Nomen Novum "If You Look For It, It's There" c46 (Broad Beauty Tapes)
Another debut release to talk up here from a new label out of Philadelphia called Broad Beauty Tapes, this one from Atlanta’s Nomen Novum, the experimental pop project of one David Norbery. First, it should be duly noted that one of the people behind the Broad Beauty label is none other than Colin Pate, whose group Remote Islands released one of the most unexpectedly brilliant pop albums of the past few years in Days of Heaven out on Stunned. With this in mind, along with Pate’s recent work in Ladies Auxiliary, I was quite confident that, from a label curatorial point of view, this guy could sniff out a decent pop album a mile away. Sure shit, after listening to “If You Look For It, It’s There”, my gut instincts proved correct.

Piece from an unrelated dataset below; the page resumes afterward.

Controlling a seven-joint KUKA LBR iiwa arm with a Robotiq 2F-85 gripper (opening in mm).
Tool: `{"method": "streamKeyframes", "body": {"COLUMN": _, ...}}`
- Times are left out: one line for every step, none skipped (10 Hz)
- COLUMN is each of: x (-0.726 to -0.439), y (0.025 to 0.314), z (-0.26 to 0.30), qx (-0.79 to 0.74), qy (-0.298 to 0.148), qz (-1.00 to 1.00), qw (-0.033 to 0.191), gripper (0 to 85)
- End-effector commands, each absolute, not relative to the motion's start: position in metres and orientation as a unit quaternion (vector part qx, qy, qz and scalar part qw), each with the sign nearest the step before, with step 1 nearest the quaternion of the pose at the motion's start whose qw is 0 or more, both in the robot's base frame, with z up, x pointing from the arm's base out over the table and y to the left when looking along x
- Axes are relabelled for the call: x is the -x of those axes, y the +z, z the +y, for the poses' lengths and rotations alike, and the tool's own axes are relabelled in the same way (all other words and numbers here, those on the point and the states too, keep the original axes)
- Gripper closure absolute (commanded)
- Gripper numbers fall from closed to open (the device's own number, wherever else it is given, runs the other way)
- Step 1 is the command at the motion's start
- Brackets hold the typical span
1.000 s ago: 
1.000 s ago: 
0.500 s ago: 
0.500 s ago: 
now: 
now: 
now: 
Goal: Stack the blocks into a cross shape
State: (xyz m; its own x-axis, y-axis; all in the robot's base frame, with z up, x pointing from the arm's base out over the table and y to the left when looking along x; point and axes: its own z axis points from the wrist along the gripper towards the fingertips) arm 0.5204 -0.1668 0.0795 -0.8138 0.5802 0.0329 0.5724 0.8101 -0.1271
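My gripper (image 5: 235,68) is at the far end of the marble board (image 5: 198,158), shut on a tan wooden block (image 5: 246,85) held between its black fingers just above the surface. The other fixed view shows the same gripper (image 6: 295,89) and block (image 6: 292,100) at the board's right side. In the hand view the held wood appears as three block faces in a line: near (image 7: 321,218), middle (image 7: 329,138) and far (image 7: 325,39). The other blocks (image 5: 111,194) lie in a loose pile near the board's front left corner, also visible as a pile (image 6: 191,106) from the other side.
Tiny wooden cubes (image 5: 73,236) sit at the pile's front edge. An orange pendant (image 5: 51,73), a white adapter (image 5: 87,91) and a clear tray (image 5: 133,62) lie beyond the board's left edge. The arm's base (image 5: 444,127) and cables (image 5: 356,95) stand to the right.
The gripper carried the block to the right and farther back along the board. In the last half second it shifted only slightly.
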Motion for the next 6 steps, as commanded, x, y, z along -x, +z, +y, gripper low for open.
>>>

Norbery is one of those omnivorous modern pop songsmiths, gobbling up kernels of electronic, sound collage, dancehall, hip hop, and pop music and spitting them out into something quite memorable. Sure, some of the vocal harmonies, electronic textures, and naïve lyrics spread throughout do bear trace similarities to Animal Collective, or maybe the experimental-hip-hop-turned-indie-pop of the Anticon Collective, but Norbery clearly knows how to write catchy, hook-filled and heartfelt pop songs in a very classical sense, which a cursory stroll through his previous recordings would confirm. I’ll openly admit that some of this borders on being almost too glossy for my tastes, but then I have to ask myself, “Why are you listening to this for the 15th, 16th, 17th time . . . . . without writing a single word about it?” The truth is, like any good pop music, this is just an easy album to enjoy, and I could easily see Nomen Novum gaining some above ground traction in a “Best New Music” type of way. If you can’t get behind the songs, at least you’ll have a nice knitted cassette warmer to keep your favorite drone tape snuggled up in.